- _Collected data_:
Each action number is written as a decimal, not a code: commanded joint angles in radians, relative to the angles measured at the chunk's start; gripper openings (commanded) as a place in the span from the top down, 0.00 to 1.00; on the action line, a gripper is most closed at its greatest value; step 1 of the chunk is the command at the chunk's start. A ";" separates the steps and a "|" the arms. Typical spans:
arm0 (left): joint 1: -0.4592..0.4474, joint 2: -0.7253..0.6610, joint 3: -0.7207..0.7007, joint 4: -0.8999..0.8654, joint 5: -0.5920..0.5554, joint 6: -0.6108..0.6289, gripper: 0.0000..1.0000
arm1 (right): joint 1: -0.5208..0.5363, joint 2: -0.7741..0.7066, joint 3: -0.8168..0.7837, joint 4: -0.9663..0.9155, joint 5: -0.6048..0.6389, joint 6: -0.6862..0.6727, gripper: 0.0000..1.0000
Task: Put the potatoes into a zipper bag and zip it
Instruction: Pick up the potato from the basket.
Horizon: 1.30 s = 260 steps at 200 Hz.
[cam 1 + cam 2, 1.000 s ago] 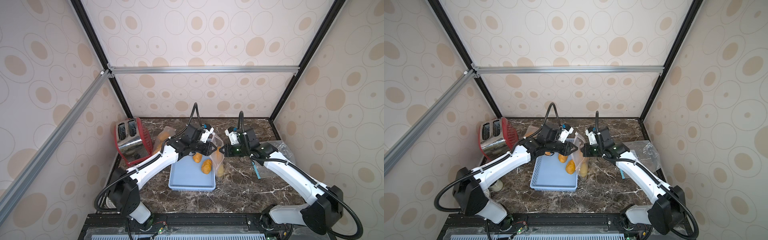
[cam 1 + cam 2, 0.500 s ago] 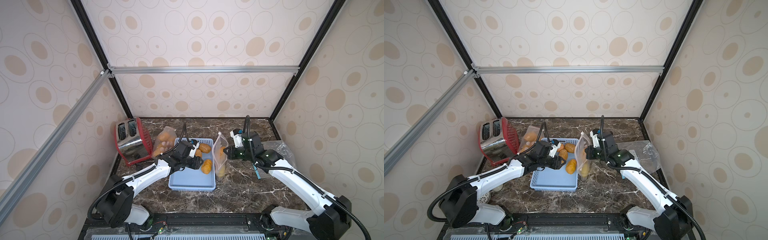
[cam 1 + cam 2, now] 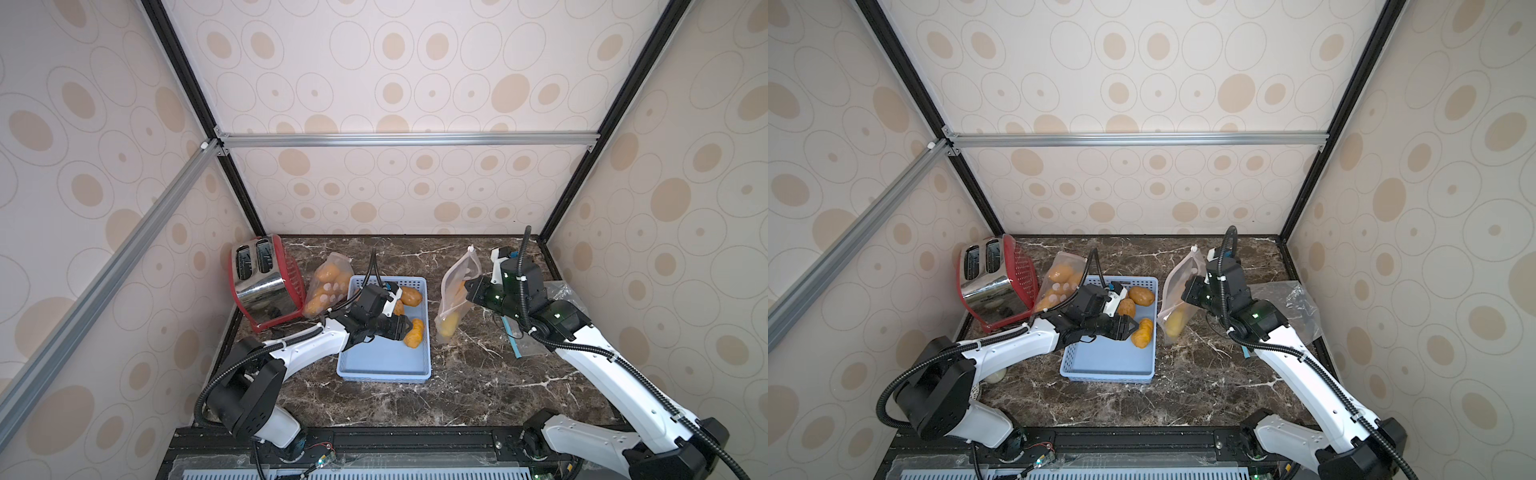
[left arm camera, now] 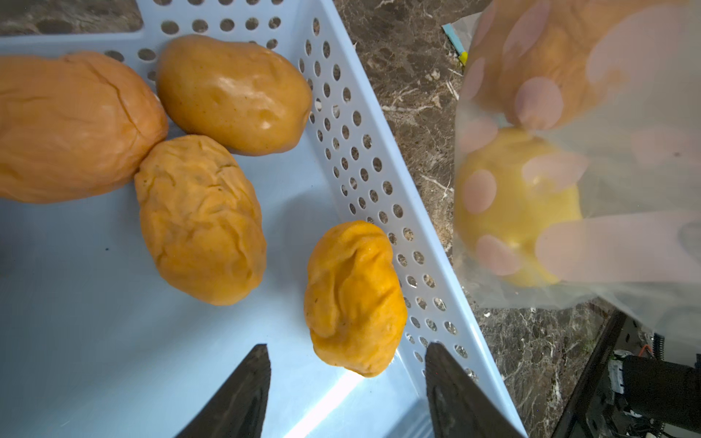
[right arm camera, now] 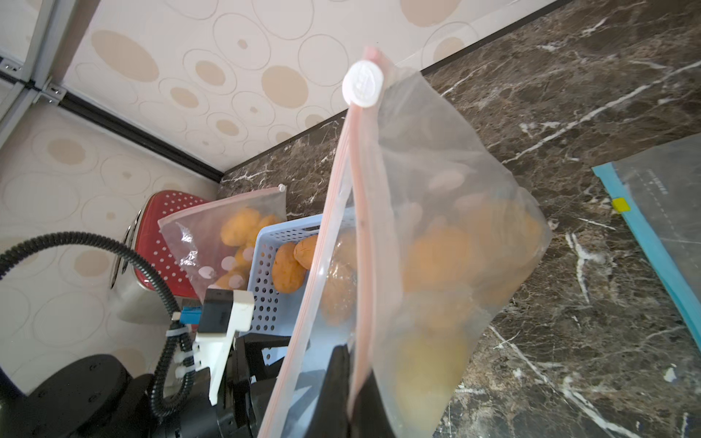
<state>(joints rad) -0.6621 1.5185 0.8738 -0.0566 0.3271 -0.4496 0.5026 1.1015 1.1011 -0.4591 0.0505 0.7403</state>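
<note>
Several orange-tan potatoes lie in the blue basket (image 3: 382, 365). My left gripper (image 4: 347, 346) hangs open low over the basket, its dark fingers either side of the near end of a wrinkled potato (image 4: 354, 299) by the perforated wall, not touching it. Both top views show that gripper (image 3: 402, 326) (image 3: 1128, 325) beside the potato (image 3: 414, 332). Right of the basket, my right gripper (image 5: 351, 379) is shut on one lip of the clear zipper bag (image 5: 436, 212), holding it upright (image 3: 457, 286). The bag's mouth gapes, its white slider (image 5: 362, 85) sits at the far end, and potatoes lie inside, a yellowish one (image 4: 519, 212) lowest.
A red and chrome toaster (image 3: 262, 282) stands at the back left. A second clear bag full of potatoes (image 3: 326, 284) leans against it, next to the basket. Flat empty bags (image 3: 561, 299), one with a blue strip (image 5: 664, 227), lie under my right arm.
My left arm came away from the bag's mouth and dropped into the basket, its jaws opening wider. My right gripper carried the bag a little to the right, off the basket.
</note>
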 commanded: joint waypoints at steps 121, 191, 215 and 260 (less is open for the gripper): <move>-0.023 0.243 0.102 0.114 0.078 -0.033 0.29 | -0.044 0.095 -0.057 0.019 -0.199 -0.192 1.00; -0.036 0.248 0.098 0.089 0.051 -0.037 0.51 | -0.044 0.114 -0.081 0.046 -0.213 -0.190 1.00; -0.037 0.210 0.090 0.081 0.040 -0.035 0.55 | -0.043 0.110 -0.089 0.052 -0.217 -0.196 1.00; -0.037 0.085 0.085 0.028 -0.003 -0.022 0.56 | -0.044 0.121 -0.085 0.053 -0.242 -0.206 1.00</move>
<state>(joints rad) -0.6930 1.6966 0.9543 0.0097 0.3622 -0.4858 0.4633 1.2125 1.0203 -0.4175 -0.1684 0.5522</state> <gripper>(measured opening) 0.548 0.042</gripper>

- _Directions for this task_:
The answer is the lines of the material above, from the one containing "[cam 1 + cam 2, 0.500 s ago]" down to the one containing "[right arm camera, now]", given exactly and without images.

- _Solution_:
[cam 1 + cam 2, 0.500 s ago] 
[cam 1 + cam 2, now] 
[left arm camera, now] 
[right arm camera, now] 

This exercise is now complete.